* [YOUR TASK]:
The data below is to be transcribed word for word; pictures are to be excluded.

* [SUPPLIED DATA]:
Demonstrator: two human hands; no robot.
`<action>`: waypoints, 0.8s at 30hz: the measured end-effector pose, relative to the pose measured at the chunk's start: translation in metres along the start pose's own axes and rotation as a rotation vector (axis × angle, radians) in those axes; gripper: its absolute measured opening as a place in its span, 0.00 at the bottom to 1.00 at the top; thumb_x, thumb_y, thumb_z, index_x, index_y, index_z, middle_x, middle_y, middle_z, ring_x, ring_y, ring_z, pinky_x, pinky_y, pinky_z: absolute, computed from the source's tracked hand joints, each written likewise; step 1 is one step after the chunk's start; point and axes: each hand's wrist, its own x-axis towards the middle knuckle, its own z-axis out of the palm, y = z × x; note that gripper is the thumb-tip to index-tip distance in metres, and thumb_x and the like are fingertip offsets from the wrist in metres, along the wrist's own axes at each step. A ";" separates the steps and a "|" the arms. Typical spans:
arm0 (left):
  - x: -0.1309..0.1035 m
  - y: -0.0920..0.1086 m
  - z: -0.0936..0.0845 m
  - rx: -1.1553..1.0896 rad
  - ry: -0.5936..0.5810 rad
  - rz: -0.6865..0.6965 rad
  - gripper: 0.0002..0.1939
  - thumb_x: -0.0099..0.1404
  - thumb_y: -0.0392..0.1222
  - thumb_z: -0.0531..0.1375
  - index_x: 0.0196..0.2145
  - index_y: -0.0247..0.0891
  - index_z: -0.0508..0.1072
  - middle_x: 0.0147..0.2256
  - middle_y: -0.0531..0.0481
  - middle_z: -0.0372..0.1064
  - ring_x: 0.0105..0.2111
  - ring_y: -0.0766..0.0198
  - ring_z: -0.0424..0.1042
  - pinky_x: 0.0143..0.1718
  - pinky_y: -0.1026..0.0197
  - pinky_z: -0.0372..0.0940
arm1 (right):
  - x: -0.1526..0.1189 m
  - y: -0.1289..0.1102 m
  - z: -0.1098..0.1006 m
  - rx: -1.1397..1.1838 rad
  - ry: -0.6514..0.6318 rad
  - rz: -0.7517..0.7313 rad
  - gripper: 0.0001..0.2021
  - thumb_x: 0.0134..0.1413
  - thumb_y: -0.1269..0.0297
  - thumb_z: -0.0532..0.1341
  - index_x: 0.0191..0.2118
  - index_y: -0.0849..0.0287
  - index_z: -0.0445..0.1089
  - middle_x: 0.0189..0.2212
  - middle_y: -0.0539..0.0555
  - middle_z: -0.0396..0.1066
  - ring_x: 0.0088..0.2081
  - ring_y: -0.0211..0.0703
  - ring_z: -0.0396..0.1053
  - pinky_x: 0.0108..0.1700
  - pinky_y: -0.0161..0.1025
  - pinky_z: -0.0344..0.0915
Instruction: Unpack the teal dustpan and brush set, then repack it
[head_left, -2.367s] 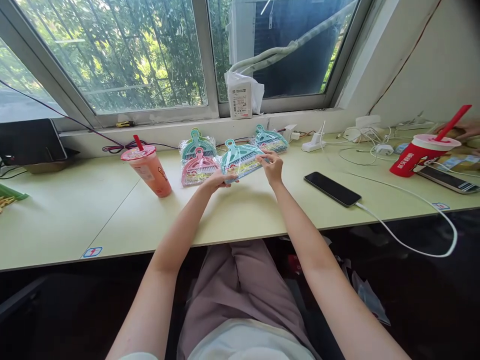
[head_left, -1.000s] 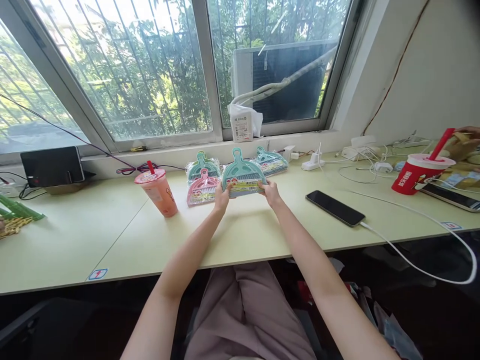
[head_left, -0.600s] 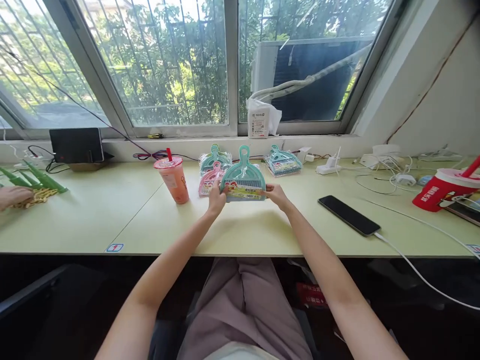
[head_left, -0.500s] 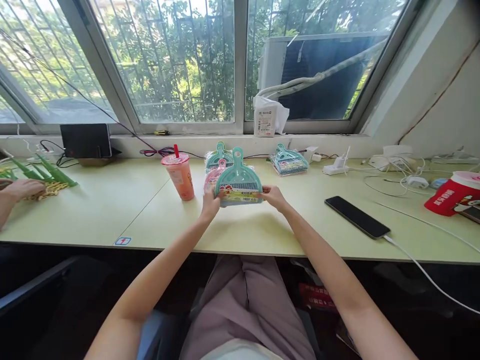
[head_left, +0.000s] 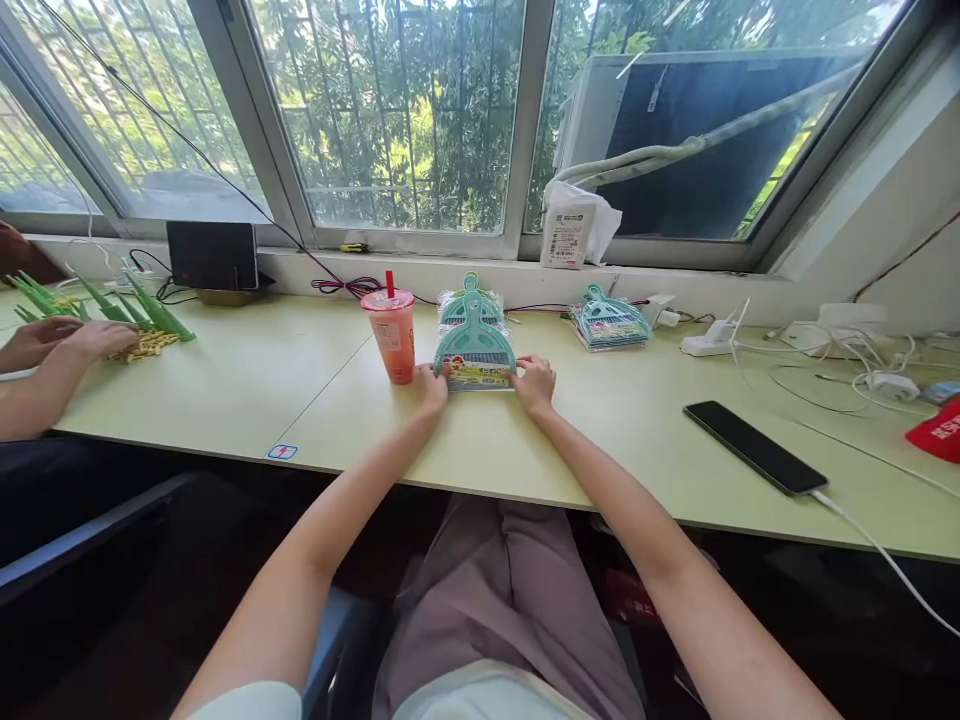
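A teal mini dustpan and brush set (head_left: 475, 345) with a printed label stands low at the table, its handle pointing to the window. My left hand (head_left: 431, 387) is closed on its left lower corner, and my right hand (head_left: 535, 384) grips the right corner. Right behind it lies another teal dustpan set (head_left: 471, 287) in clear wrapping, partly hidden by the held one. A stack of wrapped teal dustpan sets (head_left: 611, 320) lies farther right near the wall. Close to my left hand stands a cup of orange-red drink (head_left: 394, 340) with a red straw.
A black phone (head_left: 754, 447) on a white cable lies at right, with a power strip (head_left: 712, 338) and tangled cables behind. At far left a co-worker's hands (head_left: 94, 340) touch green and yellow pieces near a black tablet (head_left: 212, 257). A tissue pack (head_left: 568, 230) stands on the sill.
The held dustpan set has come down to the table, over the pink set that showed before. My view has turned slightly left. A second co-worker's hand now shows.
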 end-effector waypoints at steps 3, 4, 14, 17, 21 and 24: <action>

* [WRITTEN ANSWER]:
Demonstrator: two human hands; no robot.
`<action>`: waypoints, 0.8s at 30hz: the measured end-effector pose, relative to the pose measured at the chunk's start: translation in metres along the start pose's own axes and rotation as a rotation vector (axis × angle, radians) in those axes; gripper: its absolute measured opening as a place in its span, 0.00 at the bottom to 1.00 at the top; thumb_x, thumb_y, thumb_z, index_x, index_y, index_z, middle_x, middle_y, middle_z, ring_x, ring_y, ring_z, pinky_x, pinky_y, pinky_z: absolute, computed from the source's tracked hand joints, each written likewise; step 1 is one step after the chunk's start; point and axes: each hand's wrist, its own x-axis towards the middle knuckle, its own z-axis out of the palm, y = z × x; note that gripper is the thumb-tip to index-tip distance in metres, and thumb_x and the like are fingertip offsets from the wrist in metres, along the wrist's own axes at each step. A ";" separates the steps and a "|" the arms. Typical spans:
arm0 (left):
  - x: -0.1309..0.1035 m
  - y: -0.0920..0.1086 m
  - z: -0.0936..0.0845 m
  - rx: -1.1553..1.0896 rad
  - ry: -0.5936..0.5810 rad
  - rz: -0.6865..0.6965 rad
  - gripper: 0.0002..0.1939
  - thumb_x: -0.0099..0.1404
  - thumb_y: -0.0392..0.1222
  - thumb_z: -0.0531..0.1375
  - index_x: 0.0196..0.2145
  - index_y: -0.0247..0.0891
  - index_z: -0.0508..0.1072
  - middle_x: 0.0147..0.2256
  - middle_y: -0.0531..0.0481
  - middle_z: -0.0372..0.1064
  - ring_x: 0.0105..0.2111
  - ring_y: -0.0766..0.0198
  - ring_z: -0.0424..0.1042
  - pinky_x: 0.0143..0.1718
  - pinky_y: -0.1026..0.0197
  - pinky_z: -0.0372..0.0940
arm1 (right):
  - x: -0.1526..0.1189 m
  - y: -0.1289..0.1102 m
  - z: -0.1098..0.1006 m
  - rx: -1.1397..1.1838 rad
  - ry: -0.6514..0.6318 rad
  - rz: -0.7517..0.7313 rad
  - gripper: 0.0001..0.2021
  - thumb_x: 0.0134..0.1413
  - thumb_y: -0.1269..0.0297
  - thumb_z: -0.0532..0.1341
  - index_x: 0.0191..0.2118
  - index_y: -0.0849..0.0287
  - index_z: -0.0445..0.1089
  - middle_x: 0.0189..0.2212
  - middle_y: -0.0539..0.0555
  - middle_z: -0.0396..0.1066
  - ring_x: 0.0088..0.2081
  - ring_y: -0.0211..0.0703
  - ring_z: -0.0396..0.1053
  - pinky_x: 0.0108..0.1700
  - pinky_y: -0.0161..0.1025
  - pinky_z: -0.0344..0.0915
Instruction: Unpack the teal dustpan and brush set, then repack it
[head_left, -2.367s] 
[head_left, -1.000s] 
[head_left, -0.600s] 
[head_left, -0.500s] 
[head_left, +0.000s] 
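A teal mini dustpan and brush set (head_left: 475, 345) with a printed label stands low at the table, its handle pointing to the window. My left hand (head_left: 431, 387) is closed on its left lower corner, and my right hand (head_left: 535, 384) grips the right corner. Right behind it lies another teal dustpan set (head_left: 471, 287) in clear wrapping, partly hidden by the held one. A stack of wrapped teal dustpan sets (head_left: 611, 320) lies farther right near the wall. Close to my left hand stands a cup of orange-red drink (head_left: 394, 340) with a red straw.
A black phone (head_left: 754, 447) on a white cable lies at right, with a power strip (head_left: 712, 338) and tangled cables behind. At far left a co-worker's hands (head_left: 94, 340) touch green and yellow pieces near a black tablet (head_left: 212, 257). A tissue pack (head_left: 568, 230) stands on the sill.
The held dustpan set has come down to the table, over the pink set that showed before. My view has turned slightly left. A second co-worker's hand now shows.
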 end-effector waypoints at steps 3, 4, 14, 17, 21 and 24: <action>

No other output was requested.